**WHAT YOU WILL DO**
Reproduce all of the data exactly.
[[ DATA LISTING open ]]
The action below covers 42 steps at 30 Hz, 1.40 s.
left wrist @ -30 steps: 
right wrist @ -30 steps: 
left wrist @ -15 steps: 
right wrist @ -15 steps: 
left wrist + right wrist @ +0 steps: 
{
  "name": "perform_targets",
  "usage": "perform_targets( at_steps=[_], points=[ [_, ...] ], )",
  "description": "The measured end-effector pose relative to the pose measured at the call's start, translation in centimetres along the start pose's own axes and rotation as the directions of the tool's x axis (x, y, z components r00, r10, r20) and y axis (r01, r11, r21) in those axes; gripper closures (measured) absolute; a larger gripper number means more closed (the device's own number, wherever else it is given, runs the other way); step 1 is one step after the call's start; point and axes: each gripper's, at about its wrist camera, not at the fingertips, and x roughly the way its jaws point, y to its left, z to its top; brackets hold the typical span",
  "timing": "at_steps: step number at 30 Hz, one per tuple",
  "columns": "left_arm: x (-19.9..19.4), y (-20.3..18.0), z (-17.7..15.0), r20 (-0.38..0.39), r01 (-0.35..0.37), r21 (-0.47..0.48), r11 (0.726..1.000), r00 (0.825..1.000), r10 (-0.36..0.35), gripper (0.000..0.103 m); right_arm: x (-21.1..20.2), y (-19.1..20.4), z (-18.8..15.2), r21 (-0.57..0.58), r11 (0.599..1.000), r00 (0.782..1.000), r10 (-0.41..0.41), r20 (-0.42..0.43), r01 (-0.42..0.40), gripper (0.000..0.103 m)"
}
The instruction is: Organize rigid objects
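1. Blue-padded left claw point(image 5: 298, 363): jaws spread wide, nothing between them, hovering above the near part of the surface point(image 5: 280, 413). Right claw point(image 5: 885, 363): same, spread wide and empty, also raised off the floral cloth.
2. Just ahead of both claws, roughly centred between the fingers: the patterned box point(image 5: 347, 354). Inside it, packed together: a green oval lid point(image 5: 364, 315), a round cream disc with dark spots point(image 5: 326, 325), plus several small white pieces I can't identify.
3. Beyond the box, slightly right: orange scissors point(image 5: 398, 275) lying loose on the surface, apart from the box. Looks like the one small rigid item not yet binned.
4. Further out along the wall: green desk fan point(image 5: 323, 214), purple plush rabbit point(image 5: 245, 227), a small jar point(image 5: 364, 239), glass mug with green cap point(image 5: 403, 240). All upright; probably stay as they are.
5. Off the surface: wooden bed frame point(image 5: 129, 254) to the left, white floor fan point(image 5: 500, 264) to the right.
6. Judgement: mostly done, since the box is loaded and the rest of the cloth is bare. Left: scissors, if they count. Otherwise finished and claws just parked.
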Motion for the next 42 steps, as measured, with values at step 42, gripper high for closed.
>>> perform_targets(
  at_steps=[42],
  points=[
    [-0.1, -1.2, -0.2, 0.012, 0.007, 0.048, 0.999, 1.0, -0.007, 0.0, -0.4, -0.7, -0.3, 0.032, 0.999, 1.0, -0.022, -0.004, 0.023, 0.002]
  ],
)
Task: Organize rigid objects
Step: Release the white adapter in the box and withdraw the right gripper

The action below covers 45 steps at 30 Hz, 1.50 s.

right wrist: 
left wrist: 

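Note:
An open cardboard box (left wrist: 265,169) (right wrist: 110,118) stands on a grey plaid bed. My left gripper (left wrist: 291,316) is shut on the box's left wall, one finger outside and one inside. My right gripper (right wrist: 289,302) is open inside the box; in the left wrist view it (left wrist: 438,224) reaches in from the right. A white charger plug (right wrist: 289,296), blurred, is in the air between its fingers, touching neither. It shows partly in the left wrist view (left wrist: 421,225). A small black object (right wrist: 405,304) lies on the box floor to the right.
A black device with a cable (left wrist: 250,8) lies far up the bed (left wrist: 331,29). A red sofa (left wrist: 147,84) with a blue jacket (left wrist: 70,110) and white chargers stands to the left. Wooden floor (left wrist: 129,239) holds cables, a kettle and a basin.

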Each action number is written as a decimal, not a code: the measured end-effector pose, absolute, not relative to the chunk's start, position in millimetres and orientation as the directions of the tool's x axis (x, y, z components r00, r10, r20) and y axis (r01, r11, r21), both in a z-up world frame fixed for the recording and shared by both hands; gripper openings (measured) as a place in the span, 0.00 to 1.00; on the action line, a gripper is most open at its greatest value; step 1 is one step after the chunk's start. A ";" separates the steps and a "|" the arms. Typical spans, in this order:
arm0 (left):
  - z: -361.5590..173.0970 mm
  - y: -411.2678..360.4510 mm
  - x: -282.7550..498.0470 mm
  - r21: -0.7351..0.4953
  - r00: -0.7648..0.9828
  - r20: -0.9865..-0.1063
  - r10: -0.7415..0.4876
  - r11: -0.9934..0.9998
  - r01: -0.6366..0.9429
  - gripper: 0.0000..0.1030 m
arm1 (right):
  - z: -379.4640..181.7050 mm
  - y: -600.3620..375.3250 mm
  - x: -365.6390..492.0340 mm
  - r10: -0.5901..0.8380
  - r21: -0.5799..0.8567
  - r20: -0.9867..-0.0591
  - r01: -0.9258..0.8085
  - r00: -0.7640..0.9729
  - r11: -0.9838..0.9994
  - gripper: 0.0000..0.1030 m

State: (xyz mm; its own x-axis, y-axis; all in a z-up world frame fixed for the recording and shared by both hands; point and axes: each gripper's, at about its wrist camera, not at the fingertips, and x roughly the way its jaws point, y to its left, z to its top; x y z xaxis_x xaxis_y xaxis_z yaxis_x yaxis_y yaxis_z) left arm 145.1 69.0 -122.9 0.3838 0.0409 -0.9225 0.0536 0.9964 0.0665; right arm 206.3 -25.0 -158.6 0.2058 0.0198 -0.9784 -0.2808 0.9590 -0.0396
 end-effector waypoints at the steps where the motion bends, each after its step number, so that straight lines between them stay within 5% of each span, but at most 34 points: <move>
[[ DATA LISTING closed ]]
**RESULT OF THE TASK**
The action below covers 42 steps at 30 Hz, 1.40 s.
left wrist @ -30 steps: 
right wrist @ -30 steps: 
left wrist @ -15 steps: 
right wrist @ -15 steps: 
left wrist + right wrist @ +0 steps: 
{
  "name": "perform_targets",
  "usage": "perform_targets( at_steps=[_], points=[ [_, ...] ], )",
  "description": "The measured end-effector pose relative to the pose measured at the call's start, translation in centimetres along the start pose's own axes and rotation as the directions of the tool's x axis (x, y, z components r00, r10, r20) and y axis (r01, r11, r21) in those axes; gripper closures (measured) absolute; a larger gripper number means more closed (the device's own number, wherever else it is given, runs the other way); step 1 is one step after the call's start; point and axes: each gripper's, at about its wrist camera, not at the fingertips, and x roughly the way its jaws point, y to its left, z to its top; brackets hold the typical span",
  "timing": "at_steps: step number at 30 Hz, one per tuple",
  "columns": "left_arm: x (-19.9..19.4), y (-20.3..18.0), z (-17.7..15.0), r20 (-0.38..0.39), r01 (-0.35..0.37), r21 (-0.47..0.48), r11 (0.726..1.000), r00 (0.825..1.000), r10 (-0.36..0.35), gripper (0.000..0.103 m); right_arm: x (-21.1..20.2), y (-19.1..20.4), z (-18.8..15.2), r21 (-0.57..0.58), r11 (0.599..1.000), r00 (0.782..1.000), r10 (-0.41..0.41), r20 (-0.42..0.43), r01 (-0.42..0.40), gripper (0.000..0.103 m)"
}
The instruction is: Organize rigid objects
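1. Blue-padded left claw point(image 5: 298, 363): jaws spread wide, nothing between them, hovering above the near part of the surface point(image 5: 280, 413). Right claw point(image 5: 885, 363): same, spread wide and empty, also raised off the floral cloth.
2. Just ahead of both claws, roughly centred between the fingers: the patterned box point(image 5: 347, 354). Inside it, packed together: a green oval lid point(image 5: 364, 315), a round cream disc with dark spots point(image 5: 326, 325), plus several small white pieces I can't identify.
3. Beyond the box, slightly right: orange scissors point(image 5: 398, 275) lying loose on the surface, apart from the box. Looks like the one small rigid item not yet binned.
4. Further out along the wall: green desk fan point(image 5: 323, 214), purple plush rabbit point(image 5: 245, 227), a small jar point(image 5: 364, 239), glass mug with green cap point(image 5: 403, 240). All upright; probably stay as they are.
5. Off the surface: wooden bed frame point(image 5: 129, 254) to the left, white floor fan point(image 5: 500, 264) to the right.
6. Judgement: mostly done, since the box is loaded and the rest of the cloth is bare. Left: scissors, if they count. Otherwise finished and claws just parked.
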Motion for the next 42 steps, as measured, with values at step 42, gripper high for closed.
>>> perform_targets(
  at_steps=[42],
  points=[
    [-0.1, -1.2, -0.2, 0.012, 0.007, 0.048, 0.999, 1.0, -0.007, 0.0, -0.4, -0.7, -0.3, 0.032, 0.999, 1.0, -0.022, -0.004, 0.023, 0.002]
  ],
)
Task: Organize rigid objects
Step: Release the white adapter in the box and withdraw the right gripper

The action below covers 45 steps at 30 Hz, 1.50 s.

right wrist: 
left wrist: 

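Note:
An open cardboard box (left wrist: 265,169) (right wrist: 110,118) stands on a grey plaid bed. My left gripper (left wrist: 291,316) is shut on the box's left wall, one finger outside and one inside. My right gripper (right wrist: 289,302) is open inside the box; in the left wrist view it (left wrist: 438,224) reaches in from the right. A white charger plug (right wrist: 289,296), blurred, is in the air between its fingers, touching neither. It shows partly in the left wrist view (left wrist: 421,225). A small black object (right wrist: 405,304) lies on the box floor to the right.
A black device with a cable (left wrist: 250,8) lies far up the bed (left wrist: 331,29). A red sofa (left wrist: 147,84) with a blue jacket (left wrist: 70,110) and white chargers stands to the left. Wooden floor (left wrist: 129,239) holds cables, a kettle and a basin.
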
Each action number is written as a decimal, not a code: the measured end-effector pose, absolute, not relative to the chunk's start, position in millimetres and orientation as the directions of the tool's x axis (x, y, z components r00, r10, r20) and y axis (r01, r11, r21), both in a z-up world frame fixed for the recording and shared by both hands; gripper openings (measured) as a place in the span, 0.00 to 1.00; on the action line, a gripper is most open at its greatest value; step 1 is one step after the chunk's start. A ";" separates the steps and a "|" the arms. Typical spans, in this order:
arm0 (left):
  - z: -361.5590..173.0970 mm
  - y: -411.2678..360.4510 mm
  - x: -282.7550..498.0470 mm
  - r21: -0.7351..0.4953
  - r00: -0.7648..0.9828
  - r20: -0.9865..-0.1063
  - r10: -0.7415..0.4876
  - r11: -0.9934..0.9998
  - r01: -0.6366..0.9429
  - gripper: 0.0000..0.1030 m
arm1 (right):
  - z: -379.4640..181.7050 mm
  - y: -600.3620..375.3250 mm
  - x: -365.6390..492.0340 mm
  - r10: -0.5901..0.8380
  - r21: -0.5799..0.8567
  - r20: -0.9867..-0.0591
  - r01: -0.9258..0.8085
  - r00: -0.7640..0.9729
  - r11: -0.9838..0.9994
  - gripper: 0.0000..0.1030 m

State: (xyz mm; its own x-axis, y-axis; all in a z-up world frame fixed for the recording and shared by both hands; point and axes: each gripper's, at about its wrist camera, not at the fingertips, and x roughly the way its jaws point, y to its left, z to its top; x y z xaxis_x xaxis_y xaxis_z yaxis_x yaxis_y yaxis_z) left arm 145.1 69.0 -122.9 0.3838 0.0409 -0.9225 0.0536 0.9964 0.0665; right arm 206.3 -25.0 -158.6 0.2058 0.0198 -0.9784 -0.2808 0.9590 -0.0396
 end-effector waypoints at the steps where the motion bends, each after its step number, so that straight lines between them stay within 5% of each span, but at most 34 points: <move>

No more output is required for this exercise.